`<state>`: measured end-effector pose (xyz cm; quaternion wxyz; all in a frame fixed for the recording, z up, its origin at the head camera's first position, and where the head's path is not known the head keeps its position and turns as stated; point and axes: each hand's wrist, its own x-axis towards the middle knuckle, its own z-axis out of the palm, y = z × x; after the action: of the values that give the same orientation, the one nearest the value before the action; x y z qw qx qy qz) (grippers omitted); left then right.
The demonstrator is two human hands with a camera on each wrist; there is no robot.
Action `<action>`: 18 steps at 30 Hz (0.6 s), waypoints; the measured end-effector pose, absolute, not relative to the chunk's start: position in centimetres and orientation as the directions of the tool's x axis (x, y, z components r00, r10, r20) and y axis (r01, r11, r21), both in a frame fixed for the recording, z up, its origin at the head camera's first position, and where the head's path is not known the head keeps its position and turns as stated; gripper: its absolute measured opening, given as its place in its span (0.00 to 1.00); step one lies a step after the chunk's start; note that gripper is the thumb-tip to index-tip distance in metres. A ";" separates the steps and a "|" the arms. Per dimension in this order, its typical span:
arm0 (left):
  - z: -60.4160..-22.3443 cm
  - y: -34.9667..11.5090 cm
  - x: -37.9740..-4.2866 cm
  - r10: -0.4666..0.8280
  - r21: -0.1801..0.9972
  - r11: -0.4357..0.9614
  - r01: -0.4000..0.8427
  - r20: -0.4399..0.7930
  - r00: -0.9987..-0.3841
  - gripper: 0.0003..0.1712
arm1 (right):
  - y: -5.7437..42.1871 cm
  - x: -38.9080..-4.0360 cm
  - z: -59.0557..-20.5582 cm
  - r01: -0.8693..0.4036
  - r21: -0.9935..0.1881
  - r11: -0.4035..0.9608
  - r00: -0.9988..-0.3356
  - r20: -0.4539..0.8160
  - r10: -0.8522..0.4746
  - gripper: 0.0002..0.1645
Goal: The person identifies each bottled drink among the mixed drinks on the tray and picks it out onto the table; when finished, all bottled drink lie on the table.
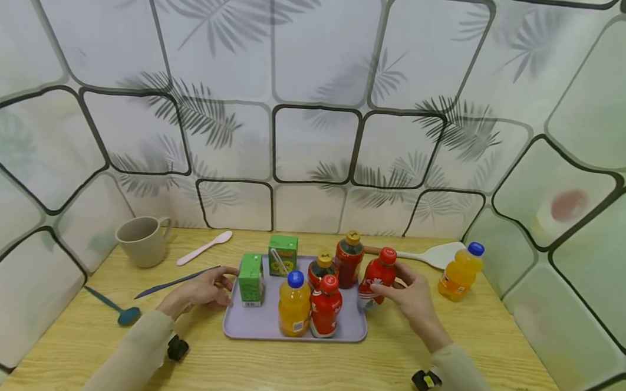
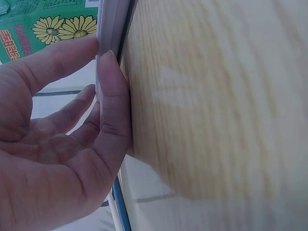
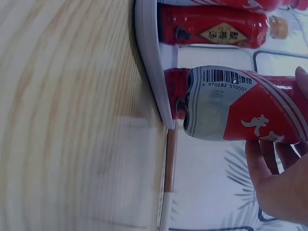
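Observation:
My right hand point(image 1: 412, 298) grips a red and white bottle point(image 1: 379, 277) with a red cap, holding it up at the right edge of a lilac tray point(image 1: 260, 328). In the right wrist view the bottle's base point(image 3: 195, 103) hangs clear of the tray rim. My left hand point(image 1: 207, 291) holds the tray's left rim between thumb and fingers, beside a green drink carton point(image 1: 251, 279). On the tray also stand another green carton point(image 1: 283, 255), an orange juice bottle point(image 1: 293, 306), another red bottle point(image 1: 326, 308) and two dark red, yellow-capped bottles point(image 1: 349, 262), one partly hidden.
Left of the tray lie a blue ladle point(image 1: 126, 315), a dark blue slim utensil point(image 1: 175, 281) and a pink spoon point(image 1: 204, 247), near a grey-beige mug point(image 1: 143, 242). Behind my right hand is a white spatula point(image 1: 440, 255); an orange juice bottle point(image 1: 460, 273) stands at the right.

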<state>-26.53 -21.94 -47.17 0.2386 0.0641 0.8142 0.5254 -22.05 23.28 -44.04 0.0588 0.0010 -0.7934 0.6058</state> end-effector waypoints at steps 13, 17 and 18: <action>-47.2 -22.0 -26.3 0.360 0.889 0.433 -0.148 -0.321 -0.876 0.44 | 26.8 -21.1 -43.8 -0.087 -0.970 0.225 -0.981 0.123 0.150 0.45; -47.2 -22.0 -26.4 0.361 0.891 0.428 -0.152 -0.322 -0.875 0.44 | 28.4 -20.8 -43.9 -0.066 -0.963 0.260 -0.977 0.115 0.178 0.46; -47.2 -22.0 -26.4 0.362 0.891 0.427 -0.151 -0.322 -0.875 0.44 | 28.8 -20.6 -43.9 -0.050 -0.961 0.271 -0.976 0.105 0.189 0.47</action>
<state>-26.42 -22.00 -47.17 0.2417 0.0652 0.8094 0.5312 -20.64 28.80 -43.86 0.0996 -0.0439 -0.7909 0.6022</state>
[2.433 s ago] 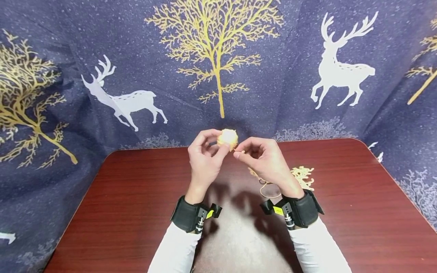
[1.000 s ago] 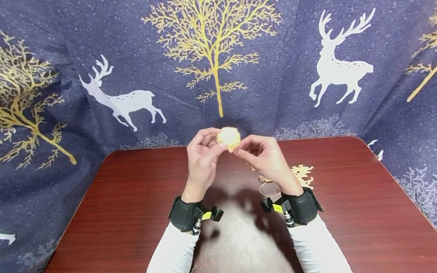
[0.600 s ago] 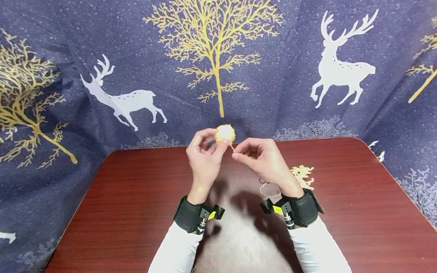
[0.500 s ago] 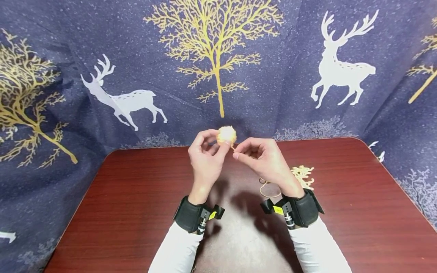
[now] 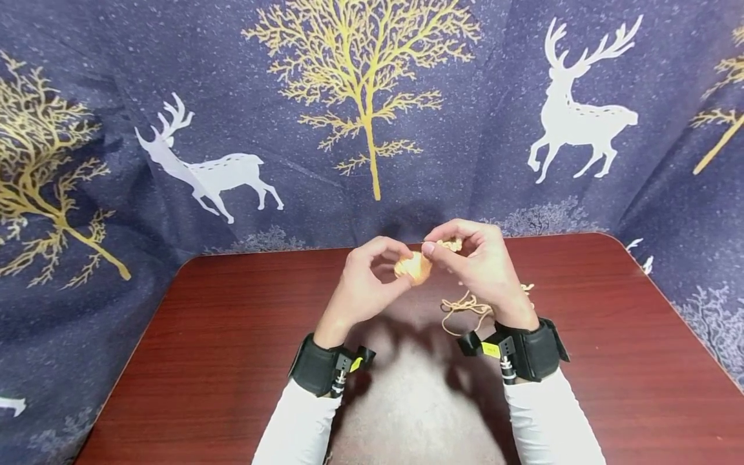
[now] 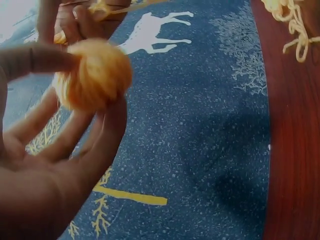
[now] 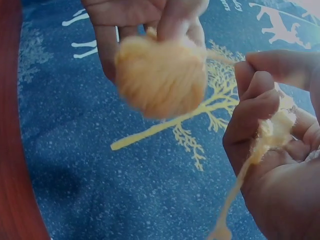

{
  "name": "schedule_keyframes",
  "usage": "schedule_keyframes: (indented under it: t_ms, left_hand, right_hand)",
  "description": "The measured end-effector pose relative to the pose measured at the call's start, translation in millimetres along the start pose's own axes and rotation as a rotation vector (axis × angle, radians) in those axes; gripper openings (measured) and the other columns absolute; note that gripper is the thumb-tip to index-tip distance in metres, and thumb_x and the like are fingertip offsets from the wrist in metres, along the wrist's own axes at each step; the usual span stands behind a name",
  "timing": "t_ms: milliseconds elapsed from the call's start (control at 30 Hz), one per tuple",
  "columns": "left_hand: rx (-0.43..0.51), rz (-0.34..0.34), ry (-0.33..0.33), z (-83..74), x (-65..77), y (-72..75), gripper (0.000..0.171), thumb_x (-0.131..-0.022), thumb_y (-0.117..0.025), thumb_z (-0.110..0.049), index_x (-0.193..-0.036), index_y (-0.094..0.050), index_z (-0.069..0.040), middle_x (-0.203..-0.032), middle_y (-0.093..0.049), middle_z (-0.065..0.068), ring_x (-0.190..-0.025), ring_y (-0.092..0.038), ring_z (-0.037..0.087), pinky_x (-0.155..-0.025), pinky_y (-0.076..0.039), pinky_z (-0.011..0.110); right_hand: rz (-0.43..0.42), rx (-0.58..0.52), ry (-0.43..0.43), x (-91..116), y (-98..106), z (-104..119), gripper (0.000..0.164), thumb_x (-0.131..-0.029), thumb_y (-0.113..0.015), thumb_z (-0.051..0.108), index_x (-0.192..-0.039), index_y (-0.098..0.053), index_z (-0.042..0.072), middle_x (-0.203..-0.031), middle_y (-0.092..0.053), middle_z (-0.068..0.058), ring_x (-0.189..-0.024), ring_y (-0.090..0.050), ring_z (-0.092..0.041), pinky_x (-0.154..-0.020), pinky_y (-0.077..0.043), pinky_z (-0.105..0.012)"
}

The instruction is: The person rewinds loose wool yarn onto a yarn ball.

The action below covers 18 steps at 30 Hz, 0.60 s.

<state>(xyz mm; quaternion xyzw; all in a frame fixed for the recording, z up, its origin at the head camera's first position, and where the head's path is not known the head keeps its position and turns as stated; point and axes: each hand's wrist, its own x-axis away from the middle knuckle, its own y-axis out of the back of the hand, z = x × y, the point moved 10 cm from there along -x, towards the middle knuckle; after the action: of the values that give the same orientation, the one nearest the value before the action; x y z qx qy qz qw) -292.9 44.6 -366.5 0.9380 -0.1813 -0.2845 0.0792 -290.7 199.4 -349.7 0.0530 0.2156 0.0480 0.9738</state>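
Note:
A small ball of orange-yellow yarn (image 5: 413, 267) is held up between the thumb and fingers of my left hand (image 5: 372, 279). In the left wrist view the yarn ball (image 6: 95, 75) shows strands wound around it. My right hand (image 5: 473, 261) pinches a yarn strand (image 7: 220, 56) that runs from the ball to its thumb and forefinger. A bunched clump of yarn (image 7: 275, 130) lies in the right palm, and a tail of it hangs down. Both hands are raised near the table's far edge, the right one just beside the ball.
Loose yarn (image 5: 465, 309) lies in loops on the reddish-brown table (image 5: 244, 336), partly hidden behind my right wrist. A dark blue cloth (image 5: 325, 161) printed with deer and trees hangs behind the table's far edge.
Both hands have shifted right, and the ball has moved right and lower. A yarn clump now shows in my right hand, and more loose strands show on the table beside that wrist.

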Motion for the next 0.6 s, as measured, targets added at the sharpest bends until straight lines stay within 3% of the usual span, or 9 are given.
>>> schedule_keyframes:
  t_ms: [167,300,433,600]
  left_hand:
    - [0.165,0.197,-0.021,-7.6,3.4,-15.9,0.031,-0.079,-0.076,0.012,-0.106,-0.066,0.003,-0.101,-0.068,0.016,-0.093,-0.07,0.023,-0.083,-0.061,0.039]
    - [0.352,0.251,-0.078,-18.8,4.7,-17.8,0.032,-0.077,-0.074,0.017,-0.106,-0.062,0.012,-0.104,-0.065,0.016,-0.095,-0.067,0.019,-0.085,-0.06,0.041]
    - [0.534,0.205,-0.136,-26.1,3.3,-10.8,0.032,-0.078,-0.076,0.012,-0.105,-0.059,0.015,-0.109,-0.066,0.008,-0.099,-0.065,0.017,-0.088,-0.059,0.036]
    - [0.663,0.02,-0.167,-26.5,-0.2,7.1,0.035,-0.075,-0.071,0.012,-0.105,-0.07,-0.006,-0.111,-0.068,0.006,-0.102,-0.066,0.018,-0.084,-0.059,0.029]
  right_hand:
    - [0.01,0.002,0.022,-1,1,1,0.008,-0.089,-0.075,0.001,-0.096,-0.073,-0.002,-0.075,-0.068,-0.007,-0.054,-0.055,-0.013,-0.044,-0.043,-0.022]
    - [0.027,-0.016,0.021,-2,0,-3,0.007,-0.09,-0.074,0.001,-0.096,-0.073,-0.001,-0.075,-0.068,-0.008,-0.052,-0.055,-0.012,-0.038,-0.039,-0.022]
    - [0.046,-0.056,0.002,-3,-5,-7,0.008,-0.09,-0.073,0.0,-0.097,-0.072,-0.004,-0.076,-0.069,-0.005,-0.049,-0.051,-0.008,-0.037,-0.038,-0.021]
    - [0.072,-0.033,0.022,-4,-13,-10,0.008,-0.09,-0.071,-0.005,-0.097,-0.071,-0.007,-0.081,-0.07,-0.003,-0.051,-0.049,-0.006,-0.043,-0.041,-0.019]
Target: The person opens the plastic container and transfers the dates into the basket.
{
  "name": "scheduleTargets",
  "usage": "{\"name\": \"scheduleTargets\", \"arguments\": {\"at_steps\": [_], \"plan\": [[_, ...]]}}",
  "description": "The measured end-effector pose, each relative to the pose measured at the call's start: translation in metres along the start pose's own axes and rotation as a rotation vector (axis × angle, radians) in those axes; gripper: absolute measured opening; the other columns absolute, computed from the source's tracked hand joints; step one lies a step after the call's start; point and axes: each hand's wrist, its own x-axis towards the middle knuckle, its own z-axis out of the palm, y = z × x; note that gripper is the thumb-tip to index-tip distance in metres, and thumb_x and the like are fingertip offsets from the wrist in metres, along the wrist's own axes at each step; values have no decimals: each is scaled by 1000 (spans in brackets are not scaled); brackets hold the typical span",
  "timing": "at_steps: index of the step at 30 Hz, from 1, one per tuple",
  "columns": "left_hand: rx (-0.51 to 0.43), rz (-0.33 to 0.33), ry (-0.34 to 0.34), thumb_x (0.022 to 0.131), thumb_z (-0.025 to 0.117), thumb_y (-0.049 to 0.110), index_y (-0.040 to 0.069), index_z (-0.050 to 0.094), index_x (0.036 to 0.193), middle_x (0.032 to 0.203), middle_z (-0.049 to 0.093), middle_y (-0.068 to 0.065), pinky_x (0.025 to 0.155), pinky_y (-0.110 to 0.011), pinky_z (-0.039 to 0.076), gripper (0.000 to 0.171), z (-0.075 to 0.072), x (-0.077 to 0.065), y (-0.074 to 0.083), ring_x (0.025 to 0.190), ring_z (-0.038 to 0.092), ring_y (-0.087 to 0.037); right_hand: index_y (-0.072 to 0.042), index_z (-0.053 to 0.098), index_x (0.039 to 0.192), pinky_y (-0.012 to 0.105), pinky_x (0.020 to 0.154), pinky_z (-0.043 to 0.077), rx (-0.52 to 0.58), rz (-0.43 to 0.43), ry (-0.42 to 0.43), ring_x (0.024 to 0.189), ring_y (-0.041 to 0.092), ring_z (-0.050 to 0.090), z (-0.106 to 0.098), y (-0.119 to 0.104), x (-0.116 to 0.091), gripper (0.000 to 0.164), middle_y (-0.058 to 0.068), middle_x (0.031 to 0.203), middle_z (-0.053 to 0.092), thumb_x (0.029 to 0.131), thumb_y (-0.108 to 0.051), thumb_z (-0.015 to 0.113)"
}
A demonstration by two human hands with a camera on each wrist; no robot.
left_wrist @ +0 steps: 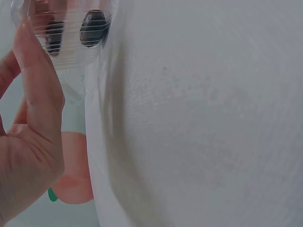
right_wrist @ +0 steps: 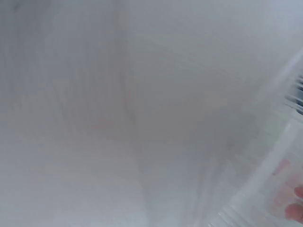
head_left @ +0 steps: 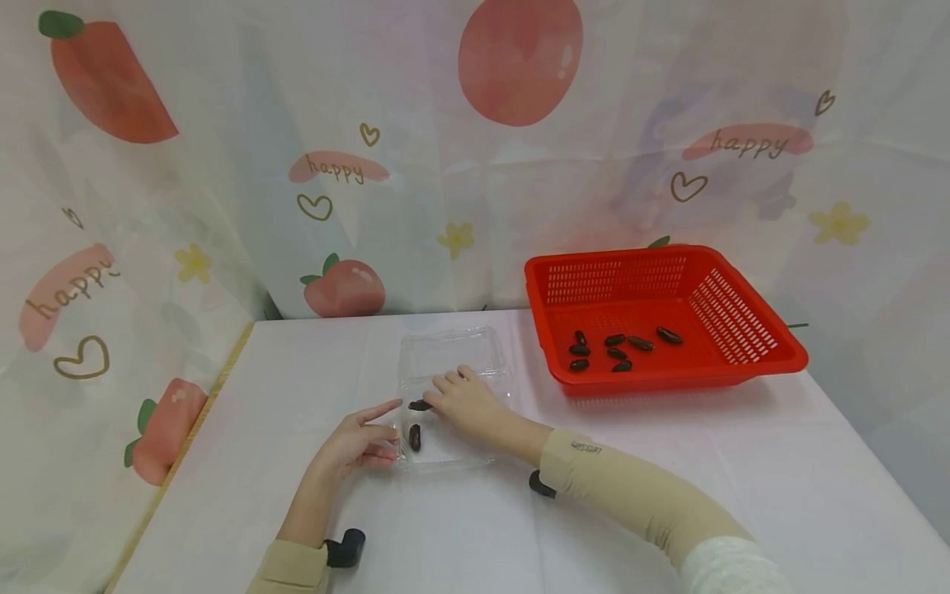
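A clear plastic clamshell box [head_left: 453,450] lies with its lid folded back on the white table. My right hand [head_left: 467,406] reaches over the box and pinches a dark brown, date-like piece [head_left: 418,405] at its left side. Through the ribbed wall in the left wrist view, that piece [left_wrist: 54,38] appears higher than a second dark date-like piece [left_wrist: 94,28] on the box floor. My left hand [head_left: 355,441] is beside the box's left wall, its fingers extended and fingertips right at the plastic. In the right wrist view only fingertips [right_wrist: 294,212] show at the lower right edge.
A red plastic basket [head_left: 764,363] with slotted sides stands to the right, holding several more dark date-like pieces [head_left: 640,343]. Behind the table [head_left: 297,371] hangs a printed curtain [head_left: 416,107]. The table's wooden edge [head_left: 215,396] shows at the left.
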Motion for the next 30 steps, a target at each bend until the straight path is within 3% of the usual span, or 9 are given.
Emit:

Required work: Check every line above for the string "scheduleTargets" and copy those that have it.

Exercise solution:
  "name": "scheduleTargets",
  "usage": "{\"name\": \"scheduleTargets\", \"arguments\": {\"at_steps\": [_], \"plan\": [[_, ...]]}}",

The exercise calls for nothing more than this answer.